All generative AI models hallucinate, from Google’s Gemini to Anthropic’s Claude to the latest stealth release of OpenAI’s GPT-4o. The models are unreliable narrators in other words — sometimes to hilarious effect, other times problematically so.
But not all models make things up at the same rate. And the kinds of mistruths they spout depends on which sources of info they’ve been exposed to.
A recent study from researchers at Cornell, the universities of Washington and Waterloo and the nonprofit research institute AI2 sought to benchmark hallucinations by fact-checking models like GPT-4o against authoritative sources on topics ranging from law and health to history and geography. They found that no model performed exceptionally well across all topics, and that models that hallucinated the least did so partly because they refused to answer questions they’d otherwise get wrong.
“The most important takeaway from our work is that we cannot yet fully trust the outputs of model generations,” Wenting Zhao, a doctorate student at Cornell and a co-author on the research, told TechCrunch. “At present, even the best models can generate hallucination-free text only about 35% of the time.”
There’s been other academic attempts at probing the “factuality” of models, including one by a separate AI2-affiliated team.
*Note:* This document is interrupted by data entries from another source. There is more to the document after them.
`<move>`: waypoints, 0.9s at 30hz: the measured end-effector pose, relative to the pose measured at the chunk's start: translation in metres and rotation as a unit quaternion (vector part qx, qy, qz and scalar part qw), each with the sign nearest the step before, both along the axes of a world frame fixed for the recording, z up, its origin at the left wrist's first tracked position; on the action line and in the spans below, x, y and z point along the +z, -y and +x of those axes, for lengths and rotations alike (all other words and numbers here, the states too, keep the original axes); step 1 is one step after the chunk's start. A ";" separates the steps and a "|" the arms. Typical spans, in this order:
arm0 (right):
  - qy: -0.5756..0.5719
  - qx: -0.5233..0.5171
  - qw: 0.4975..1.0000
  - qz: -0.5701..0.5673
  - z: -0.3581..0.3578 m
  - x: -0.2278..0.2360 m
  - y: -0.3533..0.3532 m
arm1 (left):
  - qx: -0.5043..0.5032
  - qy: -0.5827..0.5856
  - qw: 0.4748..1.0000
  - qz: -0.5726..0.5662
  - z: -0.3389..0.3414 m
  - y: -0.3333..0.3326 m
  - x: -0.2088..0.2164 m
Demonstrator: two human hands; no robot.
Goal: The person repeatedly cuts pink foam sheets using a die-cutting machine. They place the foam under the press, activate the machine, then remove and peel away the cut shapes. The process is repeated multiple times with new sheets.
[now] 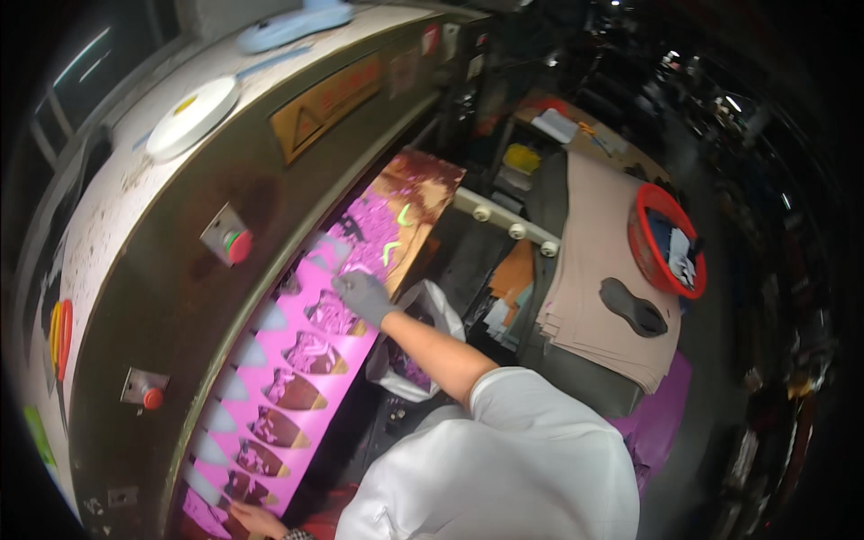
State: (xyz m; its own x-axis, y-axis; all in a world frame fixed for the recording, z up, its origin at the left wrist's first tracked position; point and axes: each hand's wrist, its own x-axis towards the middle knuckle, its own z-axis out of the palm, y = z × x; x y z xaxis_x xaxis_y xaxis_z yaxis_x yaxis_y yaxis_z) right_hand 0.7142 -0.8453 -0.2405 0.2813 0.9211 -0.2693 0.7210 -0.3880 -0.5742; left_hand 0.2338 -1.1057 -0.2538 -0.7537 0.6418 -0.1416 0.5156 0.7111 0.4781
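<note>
A long magenta sheet (286, 360) with a row of pointed oval cutouts stretches across the bed of a dark green machine (162, 297). My right hand (363, 299), in a grey glove, is closed on the sheet's far part. Down at the near end, my bare left hand (256, 520) pinches the sheet's edge. Magenta scraps and brown board show through the cutouts. Pale grey rounded shapes (254, 349) line the sheet's machine side. Beyond my right hand, more magenta scraps (373, 220) and a few yellow-green strips (390, 252) lie on the worn brown board (430, 184).
Red buttons (238, 246) sit on the machine's front. A white bag (441, 310) with scraps hangs beside the bed. To the right, a stack of beige sheets (585, 261) carries a dark sole-shaped piece (633, 308) and a red basket (641, 225). Purple material (670, 405) lies below.
</note>
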 end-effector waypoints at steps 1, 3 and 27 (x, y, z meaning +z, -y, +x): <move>0.007 0.013 0.999 0.034 -0.006 0.005 -0.004 | -0.057 0.011 0.994 0.096 0.001 -0.005 0.004; 0.027 -0.018 0.999 0.007 -0.009 0.017 0.009 | -0.073 -0.031 0.989 0.122 0.009 -0.008 0.009; -0.149 0.061 0.951 0.264 -0.038 0.002 -0.101 | -0.322 -0.090 0.940 0.061 0.099 -0.236 -0.006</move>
State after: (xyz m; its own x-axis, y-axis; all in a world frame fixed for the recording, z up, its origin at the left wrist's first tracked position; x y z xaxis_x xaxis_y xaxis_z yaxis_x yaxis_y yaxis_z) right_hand 0.6758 -0.7440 -0.2388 0.1478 0.9707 0.1896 0.5174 0.0875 -0.8513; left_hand 0.3331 -0.8700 -0.2600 -0.2070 0.9768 0.0549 0.9013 0.1685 0.3991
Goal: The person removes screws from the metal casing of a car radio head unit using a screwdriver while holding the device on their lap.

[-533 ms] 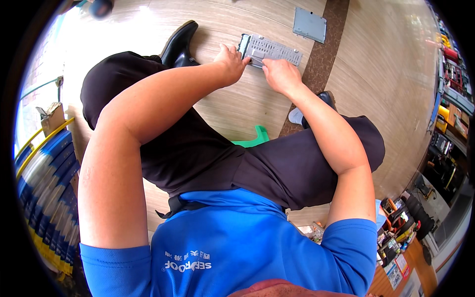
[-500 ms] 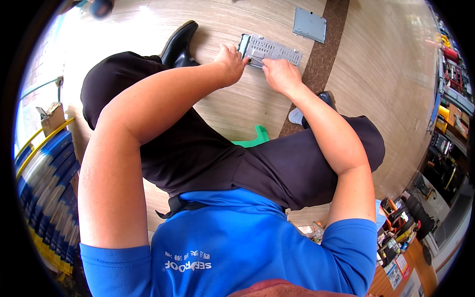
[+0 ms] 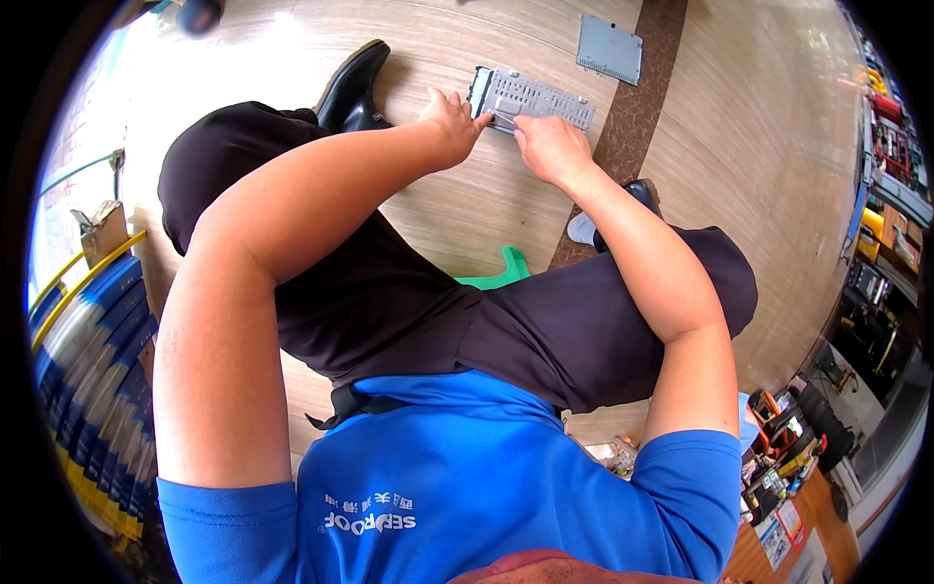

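Note:
A flat grey metal unit with rows of slots [image 3: 550, 100] lies on the floor ahead of me, a pale green strip along its left end. At its near left corner is my left hand [image 3: 450, 129], fingers spread and one fingertip touching the edge. My right hand [image 3: 556, 150] is closed in a pinch at the unit's near edge. Whatever those fingers grip is too small to make out. Beyond the unit, to the right, a separate grey metal cover [image 3: 609, 49] rests on the floor.
Below me shows part of a green plastic stool [image 3: 506, 270], between my legs. My black boot [image 3: 352, 90] stands left of the unit. A dark floor strip [image 3: 623, 127] runs past its right end. Blue packages [image 3: 97, 380] fill a yellow rack at left; cluttered shelves [image 3: 890, 224] line the right.
Both hands stay at the unit with barely any shift. The unit and the cover lie where they were.

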`<state>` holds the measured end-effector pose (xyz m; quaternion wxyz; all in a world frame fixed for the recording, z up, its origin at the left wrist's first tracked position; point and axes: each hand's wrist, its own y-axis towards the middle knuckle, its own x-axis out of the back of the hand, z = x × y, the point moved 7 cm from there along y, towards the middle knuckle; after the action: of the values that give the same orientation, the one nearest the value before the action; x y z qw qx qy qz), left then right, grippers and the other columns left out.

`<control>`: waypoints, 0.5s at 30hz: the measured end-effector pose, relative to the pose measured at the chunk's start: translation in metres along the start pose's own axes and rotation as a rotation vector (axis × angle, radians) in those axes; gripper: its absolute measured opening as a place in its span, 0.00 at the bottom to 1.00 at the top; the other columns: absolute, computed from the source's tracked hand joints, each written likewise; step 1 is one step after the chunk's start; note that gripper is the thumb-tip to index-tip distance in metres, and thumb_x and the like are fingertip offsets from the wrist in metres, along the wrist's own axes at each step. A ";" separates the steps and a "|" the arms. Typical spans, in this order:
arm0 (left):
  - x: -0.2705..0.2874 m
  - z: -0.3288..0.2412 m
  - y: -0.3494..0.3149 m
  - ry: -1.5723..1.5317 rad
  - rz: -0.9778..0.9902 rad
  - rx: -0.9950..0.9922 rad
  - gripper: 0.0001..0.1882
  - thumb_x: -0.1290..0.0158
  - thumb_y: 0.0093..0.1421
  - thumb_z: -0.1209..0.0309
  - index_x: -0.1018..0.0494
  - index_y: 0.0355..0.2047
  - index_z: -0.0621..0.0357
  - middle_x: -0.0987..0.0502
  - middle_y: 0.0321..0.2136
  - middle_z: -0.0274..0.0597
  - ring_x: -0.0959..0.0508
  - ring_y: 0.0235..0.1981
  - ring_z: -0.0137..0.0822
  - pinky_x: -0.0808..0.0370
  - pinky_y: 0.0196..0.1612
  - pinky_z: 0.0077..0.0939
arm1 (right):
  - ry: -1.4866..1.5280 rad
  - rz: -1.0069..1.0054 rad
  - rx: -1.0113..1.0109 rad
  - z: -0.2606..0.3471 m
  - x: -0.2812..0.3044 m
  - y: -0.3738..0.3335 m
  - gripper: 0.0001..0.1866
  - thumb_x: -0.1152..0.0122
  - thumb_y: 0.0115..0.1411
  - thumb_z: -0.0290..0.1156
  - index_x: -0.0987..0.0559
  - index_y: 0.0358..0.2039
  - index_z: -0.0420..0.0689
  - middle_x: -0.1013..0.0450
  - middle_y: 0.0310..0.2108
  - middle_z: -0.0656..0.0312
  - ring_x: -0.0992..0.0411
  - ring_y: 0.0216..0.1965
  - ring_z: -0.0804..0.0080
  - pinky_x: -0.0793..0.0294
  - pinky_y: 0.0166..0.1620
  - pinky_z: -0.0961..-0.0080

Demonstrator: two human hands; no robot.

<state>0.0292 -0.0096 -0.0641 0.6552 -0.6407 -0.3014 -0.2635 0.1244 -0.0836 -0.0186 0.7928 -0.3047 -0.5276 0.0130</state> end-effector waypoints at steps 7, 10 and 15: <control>0.001 0.000 0.000 0.016 0.023 -0.011 0.34 0.58 0.68 0.64 0.54 0.73 0.50 0.38 0.66 0.54 0.41 0.68 0.56 0.43 0.62 0.68 | -0.225 -0.072 0.128 -0.001 -0.010 0.004 0.12 0.50 0.66 0.36 0.21 0.45 0.48 0.22 0.32 0.52 0.22 0.36 0.52 0.22 0.40 0.56; 0.005 0.000 -0.001 0.016 0.037 -0.015 0.34 0.59 0.68 0.64 0.54 0.73 0.49 0.38 0.66 0.54 0.41 0.68 0.56 0.43 0.62 0.68 | -0.299 -0.116 0.168 -0.001 -0.011 0.004 0.12 0.51 0.67 0.36 0.23 0.45 0.47 0.22 0.31 0.52 0.21 0.36 0.53 0.21 0.39 0.57; 0.002 0.001 0.000 0.007 0.037 -0.005 0.34 0.59 0.68 0.63 0.54 0.73 0.49 0.38 0.66 0.54 0.40 0.68 0.56 0.43 0.61 0.68 | -0.265 -0.014 0.096 0.008 -0.014 0.005 0.12 0.51 0.67 0.36 0.24 0.46 0.46 0.22 0.32 0.50 0.21 0.39 0.52 0.22 0.40 0.55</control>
<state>0.0306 -0.0089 -0.0628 0.6594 -0.6468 -0.2865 -0.2544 0.1125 -0.0810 -0.0308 0.7300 -0.2583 -0.6286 0.0731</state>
But Zhao notes that these earlier tests asked models questions with answers easily found on Wikipedia — not exactly the toughest ask, considering most models are trained on Wikipedia data.
To make their benchmark more challenging — and to more accurately reflect the types of questions people ask of models — the researchers identified topics around the web that don’t have a Wikipedia reference. Just over half the questions in their test can’t be answered using Wikipedia (they included some Wikipedia-sourced ones for good measure), and touch on topics including culture, geography, astronomy, pop culture, finance, medicine, computer science and celebrities.
For their study, the researchers evaluated over a dozen different popular models, many of which were released in the past year. In addition to GPT-4o, they tested “open” models such as Meta’s Llama 3 70B, Mistral’s Mixtral 8x22B and Cohere’s Command R+ as well as gated-behind-API models like Perplexity’s Sonar-Large (which is based on Llama), Google’s Gemini 1.5 Pro and Anthropic’s Claude 3 Opus.
The results suggest that models aren’t hallucinating much less these days, despite claims to the contrary from OpenAI, Anthropic and the other big generative AI players.
GPT-4o and OpenAI’s much older flagship GPT-3.5 performed about the same in terms of the percentage of questions they answered factually correctly on the benchmark. (GPT-4o was marginally better.) OpenAI’s models were the least hallucinatory overall, followed by Mixtral 8x22B, Command R and Perplexity’s Sonar models.
Questions pertaining to celebrities and finance gave the models the hardest time, but questions about geography and computer science were easiest for the models to answer (perhaps because their training data contained more references to these). In cases where the source of an answer wasn’t Wikipedia, every model answered less factually on average (but especially GPT-3.5 and GPT-4o), suggesting that they’re all informed heavily by Wikipedia content.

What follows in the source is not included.